When I need speed, I code in Python first to give me a feel for the problem and a way to test results, and then rewrite in C using the the outstanding GNU Scientific Library. (Great job guys, love your work.) I’m also looking forward to future development of Julia.
(Why don’t I use MATLAB like most other economists? MATLAB is a very useful language, but it’s more limited than Python, and the design is starting to show its age. As the marketing people at MathWorks used to say, MATLAB is Fortran for the 1990s.)
Another handy open source programming language is R, which in turn was developed back in the early days at Bell, along with C, the UNIX operating system, information theory, the transistor, the laser, and a few other minor contributions to world science and technology. I have some computer labs introducing R if you’d like to learn more.
I do all my text editing using vim. I used to use Emacs but I was young and needed the money. I have made a FUNDAMENTAL ADVANCE in the field of vim text editing: map “jj” to the escape key. One day it will make me famous.
I’m interested in machine learning. The machine learning problem is one of associating an output with a given set of inputs. One component of the problem is selection of a hypothesis space, which is a suitable collection of candidate mappings from the input to the output space. The second component is a learning algorithm, which takes training data as an input and returns a mapping from the hypothesis space that represents a proposed functional relationship between inputs and outputs. The task of the system designer is to implement this search through the hypothesis space with the objective of finding a mapping which optimizes the ability of the machine to generalize, i.e., to give the “right” output for an arbitrary set of inputs.
Statistical learning theory provides a principled approach to optimization of the generalization ability. The Ayatolla of statistical learning theory is V.N. Vapnik.

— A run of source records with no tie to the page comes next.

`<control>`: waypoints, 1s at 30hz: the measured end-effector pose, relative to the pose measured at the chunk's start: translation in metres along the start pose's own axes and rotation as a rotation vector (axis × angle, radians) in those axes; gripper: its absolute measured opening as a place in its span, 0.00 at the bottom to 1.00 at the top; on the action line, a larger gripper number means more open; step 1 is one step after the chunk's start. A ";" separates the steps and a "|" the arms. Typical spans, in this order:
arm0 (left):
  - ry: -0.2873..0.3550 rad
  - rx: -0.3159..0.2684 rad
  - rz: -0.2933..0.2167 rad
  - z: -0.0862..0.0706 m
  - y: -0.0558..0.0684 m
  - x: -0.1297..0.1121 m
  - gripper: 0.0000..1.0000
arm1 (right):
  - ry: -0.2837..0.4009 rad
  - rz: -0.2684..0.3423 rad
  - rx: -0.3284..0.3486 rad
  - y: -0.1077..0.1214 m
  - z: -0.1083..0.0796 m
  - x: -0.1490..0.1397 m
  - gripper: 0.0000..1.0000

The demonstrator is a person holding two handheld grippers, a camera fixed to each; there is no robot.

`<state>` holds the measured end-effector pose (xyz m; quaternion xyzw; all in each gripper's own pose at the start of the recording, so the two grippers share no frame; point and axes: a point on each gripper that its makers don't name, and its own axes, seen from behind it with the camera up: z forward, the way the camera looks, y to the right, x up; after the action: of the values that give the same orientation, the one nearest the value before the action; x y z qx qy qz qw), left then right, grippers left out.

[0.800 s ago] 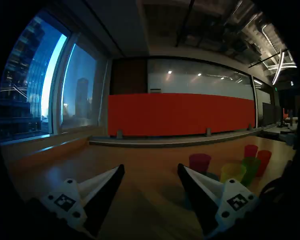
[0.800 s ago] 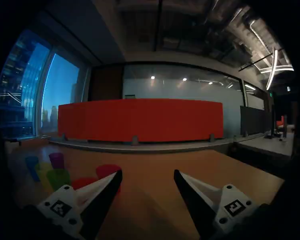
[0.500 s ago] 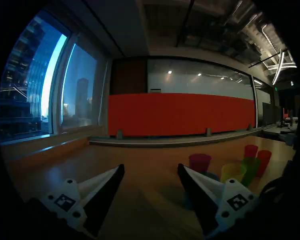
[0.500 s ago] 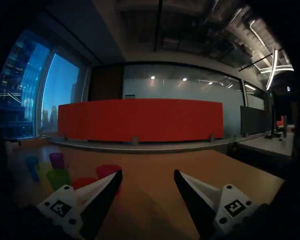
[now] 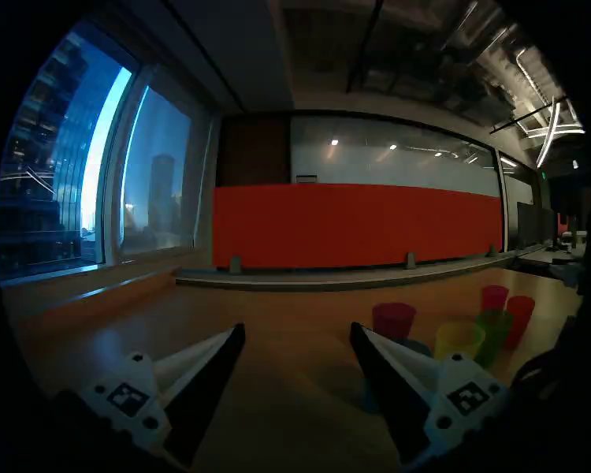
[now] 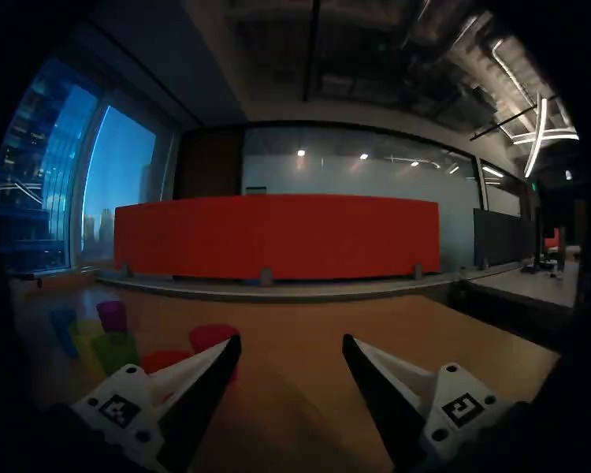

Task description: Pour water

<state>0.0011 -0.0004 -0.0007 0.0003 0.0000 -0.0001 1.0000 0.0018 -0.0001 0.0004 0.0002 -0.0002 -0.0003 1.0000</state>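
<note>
Nothing has moved: the left gripper (image 5: 296,326) and right gripper (image 6: 290,337) hang spread and empty. The cups (image 5: 457,339) sit at the lower right of the left gripper view, untouched, so I judge pouring hasn't started.

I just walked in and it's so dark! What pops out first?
A big red screen stands along the far edge of the table. Bright cups cluster on it at the right in the left gripper view, and a blue window shines at the left.
</note>
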 end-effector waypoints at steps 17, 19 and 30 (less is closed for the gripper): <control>0.000 0.000 0.001 0.000 0.000 0.001 0.99 | 0.001 0.000 0.000 -0.001 0.001 0.000 1.00; 0.000 -0.001 0.001 0.000 0.000 0.001 0.99 | 0.001 0.000 -0.001 -0.001 0.001 0.000 1.00; -0.008 -0.011 0.016 0.003 -0.003 0.018 0.99 | -0.007 0.020 0.007 0.003 0.005 0.020 1.00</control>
<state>0.0188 -0.0031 0.0022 -0.0051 -0.0038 0.0081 0.9999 0.0214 0.0028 0.0055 0.0038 -0.0038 0.0098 0.9999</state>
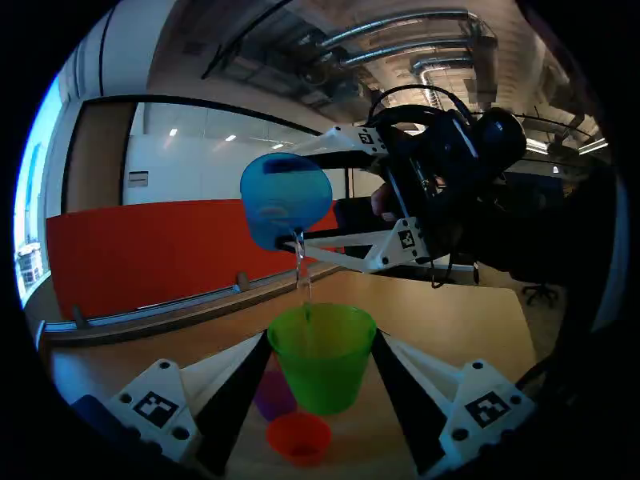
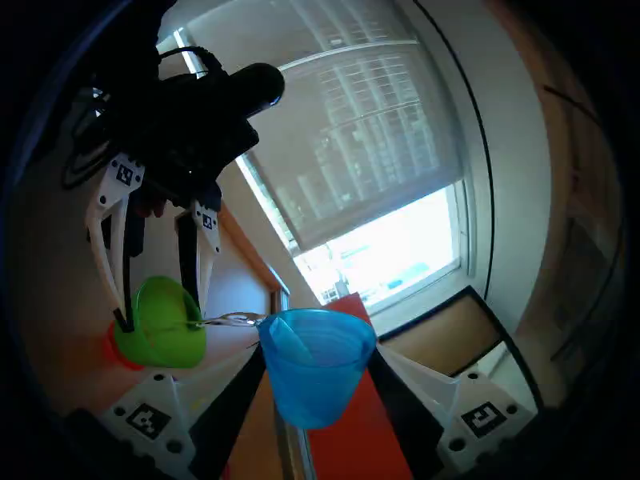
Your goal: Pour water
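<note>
Pale wood tabletop [image 1: 448, 320] runs back to a long red partition [image 1: 144, 256], with bare ceiling pipes [image 1: 400, 32] overhead. In the left gripper view, the left hand-held gripper [image 1: 322, 360] is clamped on a green cup [image 1: 322, 376]. Its two dark fingers press the cup's sides just under the rim, and the cup stands upright with its mouth open to the top. Whether the cup's base rests on the tabletop cannot be told. Just beside it, low and towards the camera, a purple cup [image 1: 274, 394] sits partly hidden behind the green one. A small orange cup [image 1: 298, 438] stands in front of both. Above the green cup, the right hand-held gripper [image 1: 282, 200] reaches in from the right. It is closed on a blue cup [image 1: 286, 188], one white finger above it and one below. That cup is tipped well over, its lip pointing down. A thin stream of water [image 1: 302, 268] falls from the lip straight into the green cup's mouth. In the right gripper view the blue cup sits gripped between that gripper's own two fingers, and the stream crosses from its rim to the green cup held by the other gripper. Behind them a bright window [image 2: 384, 256] shows under a half-drawn blind [image 2: 376, 136].
</note>
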Motion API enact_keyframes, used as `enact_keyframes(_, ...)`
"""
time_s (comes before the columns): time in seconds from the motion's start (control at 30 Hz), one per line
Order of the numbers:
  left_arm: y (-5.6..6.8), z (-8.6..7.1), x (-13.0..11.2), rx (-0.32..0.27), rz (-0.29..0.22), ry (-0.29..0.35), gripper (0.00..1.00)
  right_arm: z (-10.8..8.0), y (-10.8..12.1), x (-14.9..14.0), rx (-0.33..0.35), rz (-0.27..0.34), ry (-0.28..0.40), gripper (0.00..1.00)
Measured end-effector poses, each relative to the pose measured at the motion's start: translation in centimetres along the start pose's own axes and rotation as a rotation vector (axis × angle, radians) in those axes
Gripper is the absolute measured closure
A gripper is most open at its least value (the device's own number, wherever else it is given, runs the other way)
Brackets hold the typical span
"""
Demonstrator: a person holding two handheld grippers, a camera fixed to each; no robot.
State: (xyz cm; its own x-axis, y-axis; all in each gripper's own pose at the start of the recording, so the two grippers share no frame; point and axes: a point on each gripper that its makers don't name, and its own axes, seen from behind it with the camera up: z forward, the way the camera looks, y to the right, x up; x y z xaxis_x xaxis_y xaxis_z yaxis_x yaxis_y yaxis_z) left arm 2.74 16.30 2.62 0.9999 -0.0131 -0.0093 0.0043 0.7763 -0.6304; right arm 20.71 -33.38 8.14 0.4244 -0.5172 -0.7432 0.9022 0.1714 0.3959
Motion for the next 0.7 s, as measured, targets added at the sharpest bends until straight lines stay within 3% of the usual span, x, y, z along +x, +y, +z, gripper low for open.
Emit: enact_keyframes(0.7, 0.04, -0.09, 0.05, 0.003, 0.000, 0.002, 0.11, -0.43, 0.92, 0.62, -0.025, -0.064, 0.010, 0.10)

The Ayatolla of all inductive science is the great Karl Popper.
Here’s a nice quote from Vapnik:
I believe that something drastic has happened in computer science and machine learning. Until recently, philosophy was based on the very simple idea that the world is simple. In machine learning, for the first time, we have examples where the world is not simple. For example, when we solve the “forest” problem (which is a low-dimensional problem) and use data of size 15,000 we get 85%-87% accuracy. However, when we use 500,000 training examples we achieve 98% of correct answers. This means that a good decision rule is not a simple one, it cannot be described by a very few parameters. This is actually a crucial point in approach to empirical inference.
This point was very well described by Einstein who said “when the solution is simple, God is answering”. That is, if a law is simple we can find it. He also said “when the number of factors coming into play is too large, scientific methods in most cases fail”. In machine learning we dealing with a large number of factors. So the question is what is the real world? Is it simple or complex? Machine learning shows that there are examples of complex worlds. We should approach complex worlds from a completely different position than simple worlds. For example, in a complex world one should give up explain-ability (the main goal in classical science) to gain a better predict-ability.